Film yang telah ditonton 10 juta orang di Youtube ini diakhiri dengan twist yang tak terduga, prasangka ibu-ibu tidak membuktikan apa-apa, bahwa Dian tidak menjalin hubungan dengan Fikri, anak Bu Lurah, tetapi mantan suami Bu Lurah. Persepsi ibu-ibu tersebut muncul akibat sikap Dian yang berusaha mengambil hati Fikri agar merestuinya menjadi ibu tiri. Realitas itu memang kompleks, abu-abu, dan tidak hitam putih, Moms. Perangai ibu-ibu yang dimotori Bu Tejo mungkin salah, namun tak membuat Yu Ning juga benar, buktinya ia masih mengungkit kesalahan ketika Bu Tejo sudah diam, keberpihakannya pada Dian juga bias karena Dian adalah kerabatnya, Yu Ning jugalah yang menyesatkan ibu-ibu lain dengan disinformasi mengenai Bu Lurah yang tidak bisa dijenguk karena dirawat di ICU dan membuat perjalanan sia-sia, walau disebabkan oleh hal teknis, yaitu ketiadaan sinyal.

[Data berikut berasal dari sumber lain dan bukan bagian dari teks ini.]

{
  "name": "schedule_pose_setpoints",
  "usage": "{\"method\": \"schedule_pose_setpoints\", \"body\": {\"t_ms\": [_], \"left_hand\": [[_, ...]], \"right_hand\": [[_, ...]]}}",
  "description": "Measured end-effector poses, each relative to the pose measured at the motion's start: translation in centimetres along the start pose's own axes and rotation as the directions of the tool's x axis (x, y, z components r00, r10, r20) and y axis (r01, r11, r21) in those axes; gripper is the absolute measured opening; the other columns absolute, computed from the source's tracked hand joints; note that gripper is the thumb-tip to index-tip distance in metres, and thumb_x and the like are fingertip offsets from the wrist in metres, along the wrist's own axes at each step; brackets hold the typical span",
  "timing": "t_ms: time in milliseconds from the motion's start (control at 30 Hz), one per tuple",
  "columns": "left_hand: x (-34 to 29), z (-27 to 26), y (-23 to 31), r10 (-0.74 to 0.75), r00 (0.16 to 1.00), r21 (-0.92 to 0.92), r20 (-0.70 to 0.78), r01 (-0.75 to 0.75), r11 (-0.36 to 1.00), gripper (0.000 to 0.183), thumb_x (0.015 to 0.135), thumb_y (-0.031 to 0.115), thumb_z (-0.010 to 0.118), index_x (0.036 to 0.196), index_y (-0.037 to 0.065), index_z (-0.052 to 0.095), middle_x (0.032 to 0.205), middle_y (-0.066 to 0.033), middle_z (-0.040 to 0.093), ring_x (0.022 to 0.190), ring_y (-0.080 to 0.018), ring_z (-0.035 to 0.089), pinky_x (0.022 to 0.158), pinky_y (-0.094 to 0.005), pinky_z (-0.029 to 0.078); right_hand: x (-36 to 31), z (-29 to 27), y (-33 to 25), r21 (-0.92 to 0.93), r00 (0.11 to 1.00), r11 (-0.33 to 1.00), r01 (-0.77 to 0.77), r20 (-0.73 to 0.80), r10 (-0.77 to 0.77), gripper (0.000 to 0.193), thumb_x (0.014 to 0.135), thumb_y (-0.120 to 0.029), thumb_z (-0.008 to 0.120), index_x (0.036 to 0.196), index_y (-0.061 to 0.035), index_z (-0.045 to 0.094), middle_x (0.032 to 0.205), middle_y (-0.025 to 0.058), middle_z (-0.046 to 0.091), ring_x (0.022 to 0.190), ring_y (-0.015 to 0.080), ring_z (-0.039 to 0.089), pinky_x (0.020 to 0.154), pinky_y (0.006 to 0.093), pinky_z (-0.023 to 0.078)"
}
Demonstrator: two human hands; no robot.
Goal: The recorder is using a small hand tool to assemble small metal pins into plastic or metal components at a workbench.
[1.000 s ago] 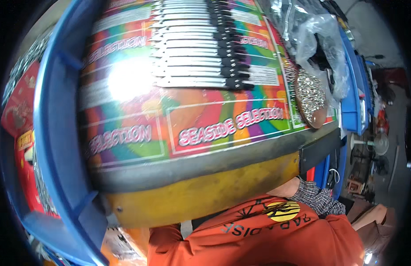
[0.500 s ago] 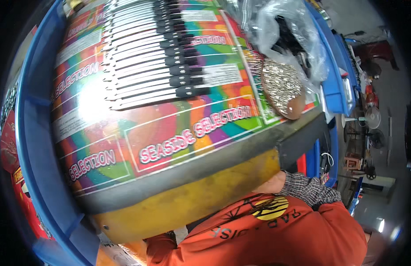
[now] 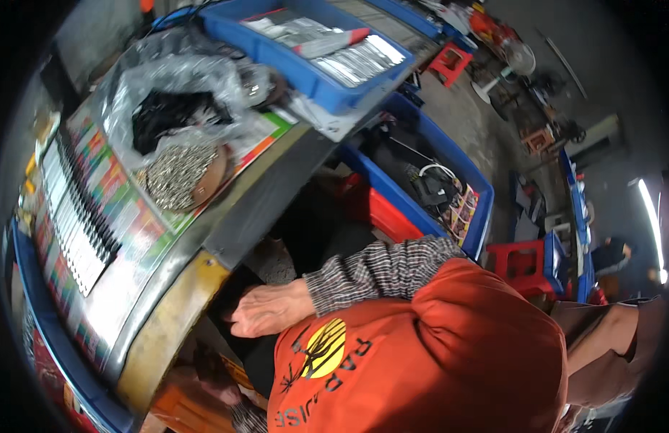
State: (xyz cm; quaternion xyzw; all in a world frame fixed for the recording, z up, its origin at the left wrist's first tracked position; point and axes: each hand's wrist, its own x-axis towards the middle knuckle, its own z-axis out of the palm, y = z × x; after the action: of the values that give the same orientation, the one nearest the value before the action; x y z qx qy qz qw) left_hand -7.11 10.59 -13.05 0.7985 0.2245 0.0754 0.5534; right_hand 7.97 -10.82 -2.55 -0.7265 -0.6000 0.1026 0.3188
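Below the table's yellow front edge (image 3: 172, 307), my right hand (image 3: 273, 309) rests low by my dark-clad lap, its back turned up. Its fingers curl downward, and whatever lies under them is hidden. My left hand (image 3: 217, 386) is dim and partly out of sight beneath the table corner, beside an orange surface (image 3: 183, 408). On the tabletop, apart from both hands, lies a row of slim silvery strips with black ends (image 3: 78, 209). A brown dish of small shiny metal pieces (image 3: 179, 177) sits beside a clear plastic bag (image 3: 118, 108) with black parts (image 3: 179, 119) inside.
A blue tray of silvery packets (image 3: 334, 54) stands beyond the bag. Lower right is a blue bin (image 3: 439, 137) with dark items and a white cable, above a red container (image 3: 388, 216). Red stools (image 3: 450, 63) and a fan (image 3: 518, 59) stand farther off.
My view has swung to the right, so the strips now appear at the far left. My right hand, mostly hidden under the table edge before, now shows plainly by my lap.
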Motion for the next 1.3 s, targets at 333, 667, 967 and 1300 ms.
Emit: {"method": "schedule_pose_setpoints", "body": {"t_ms": [333,667,967,1300], "left_hand": [[-5.8,-2.0,13.0,0.28,0.954,0.132,0.111,-0.293,0.947,0.01,0.085,-0.006,0.059,0.093,-0.006,0.065,0.126,-0.0237,0.056,0.104,-0.0302,0.063,0.079,-0.0344,0.056],[-7.4,-2.3,22.3,0.278,0.829,0.25,0.484,-0.436,0.865,0.011,0.082,-0.008,0.058,0.092,-0.005,0.063,0.127,-0.0237,0.055,0.113,-0.0329,0.06,0.09,-0.0372,0.052],[-6.5,-3.3,25.1,0.463,0.575,0.116,0.675,-0.702,0.703,0.019,0.071,-0.016,0.06,0.086,-0.004,0.061,0.122,-0.0249,0.057,0.113,-0.0352,0.06,0.087,-0.0366,0.055],[-3.9,-3.0,25.6,0.565,0.553,-0.129,0.612,-0.636,0.761,0.019,0.068,-0.006,0.063,0.087,-0.004,0.065,0.125,-0.0285,0.051,0.113,-0.0401,0.059,0.092,-0.0432,0.05]], "right_hand": [[-0.5,-0.8,-2.2,-0.221,0.963,0.969,0.107,-0.221,-0.156,0.017,0.079,-0.011,0.055,0.092,-0.0006,0.051,0.09,0.018,0.052,0.063,0.0306,0.061,0.048,0.0403,0.047],[-0.7,-1.8,-3.1,-0.14,0.914,0.97,0.197,-0.332,-0.234,0.021,0.078,-0.013,0.059,0.098,-0.0075,0.058,0.106,0.018,0.052,0.07,0.0305,0.065,0.052,0.0373,0.052],[-2.5,-4.4,-4.8,-0.205,0.897,0.955,0.215,-0.347,-0.276,0.012,0.075,-0.016,0.06,0.071,-0.0048,0.056,0.084,0.0121,0.054,0.065,0.0256,0.063,0.049,0.0364,0.05],[-10.6,-10.5,-5.2,-0.24,0.898,0.958,-0.156,-0.438,0.036,0.034,0.07,-0.008,0.065,0.104,-0.0116,0.066,0.083,0.0094,0.059,0.065,0.0282,0.061,0.055,0.0401,0.051]]}}
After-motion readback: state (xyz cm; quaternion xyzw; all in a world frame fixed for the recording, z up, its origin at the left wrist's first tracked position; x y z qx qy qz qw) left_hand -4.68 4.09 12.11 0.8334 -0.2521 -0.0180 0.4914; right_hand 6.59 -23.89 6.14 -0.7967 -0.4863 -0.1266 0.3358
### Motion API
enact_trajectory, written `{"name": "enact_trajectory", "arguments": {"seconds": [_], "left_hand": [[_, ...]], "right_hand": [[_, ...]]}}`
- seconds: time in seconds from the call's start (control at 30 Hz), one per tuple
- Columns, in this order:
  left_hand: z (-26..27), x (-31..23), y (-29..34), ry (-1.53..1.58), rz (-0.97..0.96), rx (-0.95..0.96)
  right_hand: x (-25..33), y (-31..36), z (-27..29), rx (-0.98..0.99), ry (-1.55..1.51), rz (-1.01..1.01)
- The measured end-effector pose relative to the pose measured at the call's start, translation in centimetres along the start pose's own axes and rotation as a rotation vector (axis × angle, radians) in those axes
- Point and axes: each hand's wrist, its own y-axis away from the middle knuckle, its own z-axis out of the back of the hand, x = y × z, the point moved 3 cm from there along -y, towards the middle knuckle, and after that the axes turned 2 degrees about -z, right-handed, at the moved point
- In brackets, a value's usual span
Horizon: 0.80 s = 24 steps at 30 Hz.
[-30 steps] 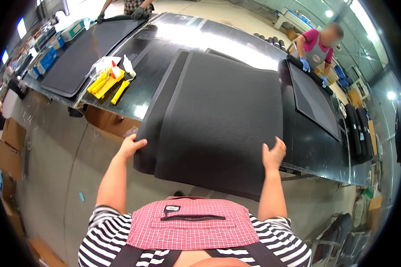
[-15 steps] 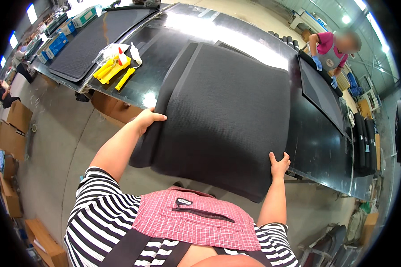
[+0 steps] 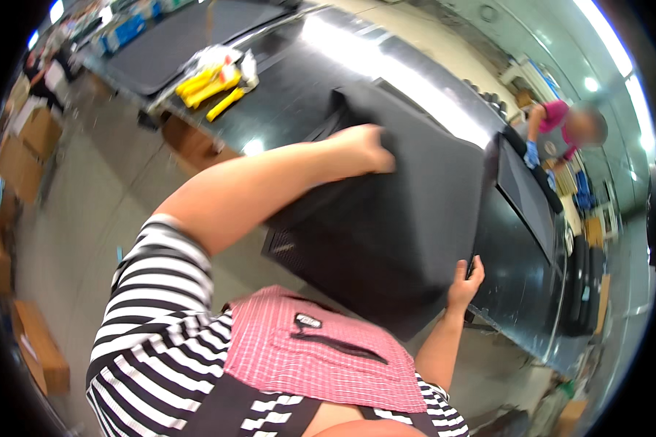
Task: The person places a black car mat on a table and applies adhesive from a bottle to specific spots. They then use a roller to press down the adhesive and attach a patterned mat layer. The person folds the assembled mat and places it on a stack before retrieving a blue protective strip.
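A large black textured mat [image 3: 426,182] lies partly on the dark table and overhangs its near edge toward me. My left hand [image 3: 368,151] is closed on the mat's left part, pulling it up and over toward the middle; the fingers are somewhat blurred. At the near right edge, my right hand [image 3: 465,284] grips the mat between thumb and fingers. Below my left forearm, the lower part of the mat hangs in shadow, with a perforated-looking corner at its left.
Yellow-handled tools [image 3: 211,86] and a clear plastic bag lie on the table [image 3: 291,95] at the left. Across the table, a co-worker's blue-gloved hand [image 3: 532,154] rests on a rolled black mat. Cardboard boxes [image 3: 29,142] stand on the floor at far left.
My left hand has moved up and right from the mat's left edge, carrying that side over toward the middle. My right hand keeps its grip at the near right edge. The view has tilted.
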Motion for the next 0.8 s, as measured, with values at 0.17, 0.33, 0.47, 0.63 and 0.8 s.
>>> {"name": "enact_trajectory", "arguments": {"seconds": [0.17, 0.33, 0.47, 0.63, 0.8], "left_hand": [[-5.0, -11.0, 1.9, 0.041, -0.252, 0.042], [-4.6, 0.4, 4.2, 0.511, -0.208, -0.052], [-4.7, 21.3, 9.2, 0.554, 0.516, -0.328], [-3.7, 18.6, 9.1, 0.35, 0.456, -0.308], [-3.2, 3.9, 5.7, 0.167, 0.078, -0.17]], "right_hand": [[4.0, -6.5, 4.3, 0.347, -0.693, -0.04], [1.0, -3.2, 1.9, 0.479, -0.384, 0.032], [3.2, 0.5, -5.6, 0.65, 0.544, 0.172], [1.1, 2.3, -6.3, 0.562, 0.538, 0.166], [-0.9, 1.8, -6.8, 0.418, 0.462, 0.242]]}}
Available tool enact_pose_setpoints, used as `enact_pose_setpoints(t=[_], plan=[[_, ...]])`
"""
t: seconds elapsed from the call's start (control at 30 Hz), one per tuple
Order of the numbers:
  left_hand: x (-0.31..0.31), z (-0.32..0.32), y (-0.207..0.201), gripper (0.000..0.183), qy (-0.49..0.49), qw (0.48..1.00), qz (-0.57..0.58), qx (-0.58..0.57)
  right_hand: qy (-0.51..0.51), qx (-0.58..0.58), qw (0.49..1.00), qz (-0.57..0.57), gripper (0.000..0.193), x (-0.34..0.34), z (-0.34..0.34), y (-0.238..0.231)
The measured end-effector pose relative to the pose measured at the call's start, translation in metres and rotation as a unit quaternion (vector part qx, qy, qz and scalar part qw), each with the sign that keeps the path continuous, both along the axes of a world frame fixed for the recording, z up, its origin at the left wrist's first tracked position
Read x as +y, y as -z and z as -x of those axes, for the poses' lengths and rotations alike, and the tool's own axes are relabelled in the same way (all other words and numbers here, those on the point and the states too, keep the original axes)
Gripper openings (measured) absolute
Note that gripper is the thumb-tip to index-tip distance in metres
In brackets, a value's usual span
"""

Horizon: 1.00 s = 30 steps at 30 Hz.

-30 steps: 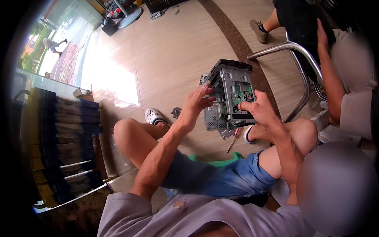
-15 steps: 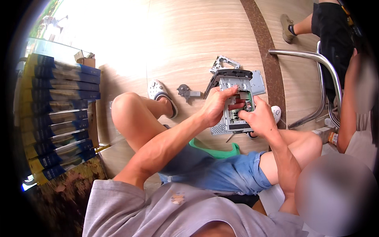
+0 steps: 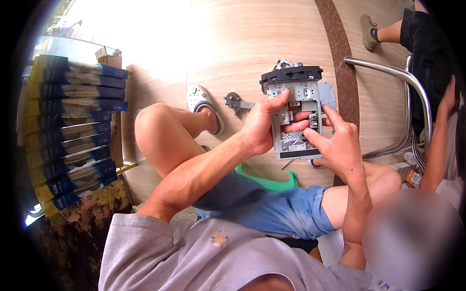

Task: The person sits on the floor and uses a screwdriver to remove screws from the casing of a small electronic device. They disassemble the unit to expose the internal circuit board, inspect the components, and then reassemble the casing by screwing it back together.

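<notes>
Grey bare metal — a device chassis [image 3: 307, 105], held above the floor [image 3: 233, 58] between two hands, its long axis running nearly straight out from the grey shirt [image 3: 189, 257], black front panel [image 3: 291, 73] across its far end. Left grip [image 3: 258, 127] grasps the chassis by its left side: thumb on the upper face, fingers showing through the opening. Right grip [image 3: 341, 141] holds the right side, thumb over the edge at the opening, index finger along the rim; both touch it, so neither is nearer. Face punched with holes and slots, perforated sheet [image 3: 291, 137] deeper in — green sliver at the right edge, much else hidden by fingers. Left of the chassis, a dark round part [image 3: 234, 100] with a flat tab; just past its right side, a pale metal plate [image 3: 327, 94].
</notes>
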<state>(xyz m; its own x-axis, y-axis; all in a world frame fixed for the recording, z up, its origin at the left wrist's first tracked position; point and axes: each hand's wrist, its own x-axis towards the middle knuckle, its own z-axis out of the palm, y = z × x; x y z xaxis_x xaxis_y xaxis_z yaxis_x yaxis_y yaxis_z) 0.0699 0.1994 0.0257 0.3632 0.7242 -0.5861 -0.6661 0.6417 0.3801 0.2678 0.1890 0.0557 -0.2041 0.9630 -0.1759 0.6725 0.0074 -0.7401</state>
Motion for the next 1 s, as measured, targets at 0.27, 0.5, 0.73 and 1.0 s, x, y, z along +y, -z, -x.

Tidak semua yang pintar itu benar

Kemudahan akses informasi kini rentan menjadi disinformasi di antara kalangan masyarakat. Hal ini digambarkan jelas bagaimana gagapnya ibu-ibu tersebut mengolah informasi dari internet dan media sosial, misalnya tertipu obat herbal yang diiklankan di internet. Tak sedikit masyarakat yang dibuat silau oleh paparan kecanggihan teknologi informasi sehingga memercayai semua informasi di internet. Ini merupakan sedikit gambaran dari fenomena masyarakat di tengah kepungan informasi dan hoaks. Bu Tejo pun memperkuat hal ini dengan anggapannya bahwa orang yang “membuat” internet itu pastilah benar karena ia adalah orang yang pintar. Tentu ini adalah kekeliruan ya, Moms, mengolah informasi yang bijak membutuhkan filter dan verifikasi.

Perempuan dapat bertindak dan berlaku menjadi apa pun

Tidak sulit untuk melihat penggambaran ibu-ibu dan perempuan dalam film ini, mengingat hampir seluruh tokohnya adalah perempuan. Namun, pembuat film lantas tidak jatuh pada stigmatisasi dan pengotakan karakter perempuan yang dangkal dan manut, atau hanya pelengkap karakter laki-laki sebagaimana yang sering muncul di banyak film. Perempuan dapat mengatur jalan ceritanya sendiri, terlihat dari Bu Tejo yang “solutif” bernego dengan polisi saat melanggar aturan, berusaha mengambil hati ibu-ibu agar mendukung jalan suaminya menjadi Pak Lurah, hingga Dian yang tak ragu memilih untuk berkarir, hingga mengusahakan untuk mengambil hati Fikri agar ia dapat menikahi ayahnya. Begitu pula ibu-ibu lain yang memilih untuk mengamini Bu Tejo, mendebatnya, atau diam saja.